Best Overall Tent: ALPS Mountaineering Lynx 2
ALPS Mountaineering does it again with the updated version of it’s popular Lynx 2. A great option for anyone looking to ease into the outdoor world, this three-season shelter features a 7’6” x 5” base with nearly a four-foot peak ceiling height.
Car campers can rejoice as the Lynx 2 is a simple dual-pole setup. Backpackers may struggle with the near-six-pound weight, even though they can always split the 6-lb. load between two people.
The top-half of the tent’s canopy is composed of “no-see-um” mesh panels, enabling you to stargaze at night, but lacking intimacy at a crowded campsite. The combination of half-mesh walls and polyester rainfly allow for enhanced ventilation throughout the tent, preventing any moisture accumulation.
Unfortunately, the Lynx 2 doesn’t hold up well against high winds, but will typically keep you dry in any sort of downpour.
Unlike several of the budget tents that you’ll browse through, the Lynx 2 offers a stronger aluminum dual-pole structure, as opposed to a weaker, easier-to-break fiberglass design. There are also two large doors with large #8 Zippers, and two spacious vestibules (20 ft² total area) to store your gear. Inside, there are storage pockets and a gear loft to keep your more valuable items outside the elements.
Overall, ALPS Mountaineering has provided both outdoor novices and wilderness veterans an affordable, reliable tent option with the Lynx 2.

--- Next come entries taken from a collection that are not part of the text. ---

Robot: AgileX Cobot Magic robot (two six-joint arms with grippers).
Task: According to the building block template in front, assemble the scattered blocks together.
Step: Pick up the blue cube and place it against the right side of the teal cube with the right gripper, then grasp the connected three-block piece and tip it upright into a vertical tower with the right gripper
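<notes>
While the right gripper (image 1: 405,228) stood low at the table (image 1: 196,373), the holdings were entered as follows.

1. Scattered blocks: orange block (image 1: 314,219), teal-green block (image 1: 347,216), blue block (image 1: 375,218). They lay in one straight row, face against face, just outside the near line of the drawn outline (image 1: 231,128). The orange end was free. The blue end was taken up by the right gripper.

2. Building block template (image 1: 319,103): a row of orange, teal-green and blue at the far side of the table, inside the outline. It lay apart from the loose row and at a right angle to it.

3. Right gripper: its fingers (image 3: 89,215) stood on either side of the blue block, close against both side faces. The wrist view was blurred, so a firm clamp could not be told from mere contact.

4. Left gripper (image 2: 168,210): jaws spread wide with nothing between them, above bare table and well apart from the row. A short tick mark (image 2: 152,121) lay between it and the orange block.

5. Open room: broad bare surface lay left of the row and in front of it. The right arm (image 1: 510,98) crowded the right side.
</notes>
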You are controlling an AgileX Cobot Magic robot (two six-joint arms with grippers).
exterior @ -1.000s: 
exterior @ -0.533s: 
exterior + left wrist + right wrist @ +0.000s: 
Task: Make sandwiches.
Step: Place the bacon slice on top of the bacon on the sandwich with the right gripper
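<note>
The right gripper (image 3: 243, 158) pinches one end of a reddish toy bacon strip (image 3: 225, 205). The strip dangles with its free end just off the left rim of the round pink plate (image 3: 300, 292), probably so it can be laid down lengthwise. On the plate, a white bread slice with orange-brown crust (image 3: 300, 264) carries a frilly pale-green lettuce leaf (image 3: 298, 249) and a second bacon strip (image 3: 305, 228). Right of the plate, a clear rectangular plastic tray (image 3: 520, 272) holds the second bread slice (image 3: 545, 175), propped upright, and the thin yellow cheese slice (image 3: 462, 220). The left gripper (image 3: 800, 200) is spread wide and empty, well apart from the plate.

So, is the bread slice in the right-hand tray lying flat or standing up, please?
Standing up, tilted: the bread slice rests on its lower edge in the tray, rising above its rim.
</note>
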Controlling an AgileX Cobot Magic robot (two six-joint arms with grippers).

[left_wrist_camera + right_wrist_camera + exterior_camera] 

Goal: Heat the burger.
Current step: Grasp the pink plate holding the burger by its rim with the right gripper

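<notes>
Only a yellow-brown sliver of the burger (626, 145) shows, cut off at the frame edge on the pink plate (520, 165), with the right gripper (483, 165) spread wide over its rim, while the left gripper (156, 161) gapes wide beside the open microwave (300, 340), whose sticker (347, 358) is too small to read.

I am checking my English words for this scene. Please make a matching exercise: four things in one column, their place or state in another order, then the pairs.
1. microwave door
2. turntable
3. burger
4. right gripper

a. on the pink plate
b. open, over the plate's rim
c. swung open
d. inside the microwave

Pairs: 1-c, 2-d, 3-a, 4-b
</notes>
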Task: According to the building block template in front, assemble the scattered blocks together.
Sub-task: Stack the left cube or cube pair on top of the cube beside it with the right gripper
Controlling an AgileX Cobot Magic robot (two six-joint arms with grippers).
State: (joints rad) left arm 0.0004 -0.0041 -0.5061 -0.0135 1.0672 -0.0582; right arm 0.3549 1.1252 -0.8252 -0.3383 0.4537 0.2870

Best Bargain Tent: Coleman Sundome 2 Person
If budget tents had an industry standard, it would be the Coleman Sundome. While it may not be as durable or versatile as some of other sub-$100 alternatives, this bargain shelter doesn’t skimp on overall quality.
The Coleman brand is world-renowned for it’s variety of outdoor products, and with nearly 120 years of excellence, they have crafted the perfect low-cost tent.
The Sundome 2 boasts a powerful ventilation system, including a ground vent to help move the air. For maximum waterproofing, Coleman uses their Weathertec-patented welded floors and inverted protected seams.
The setup is simple with a continuous sleeve for the poles, rather than pesky clip attachments.
The 2-person option only has a 7’ x 5’ floor and a dome structure that can sometimes feel cramped. Luckily, if you prefer interior space, Coleman also offers the Sundome in more spacious 4- and 6-person sizes, both for a decent price (~$50 and ~$80 respectively).
The shelter is heavy and and there are no vestibules, so it’s not the best alternative for hikers. But, if you simply want to enjoy a weekend in the woods on a budget, the Sundome may be your best option.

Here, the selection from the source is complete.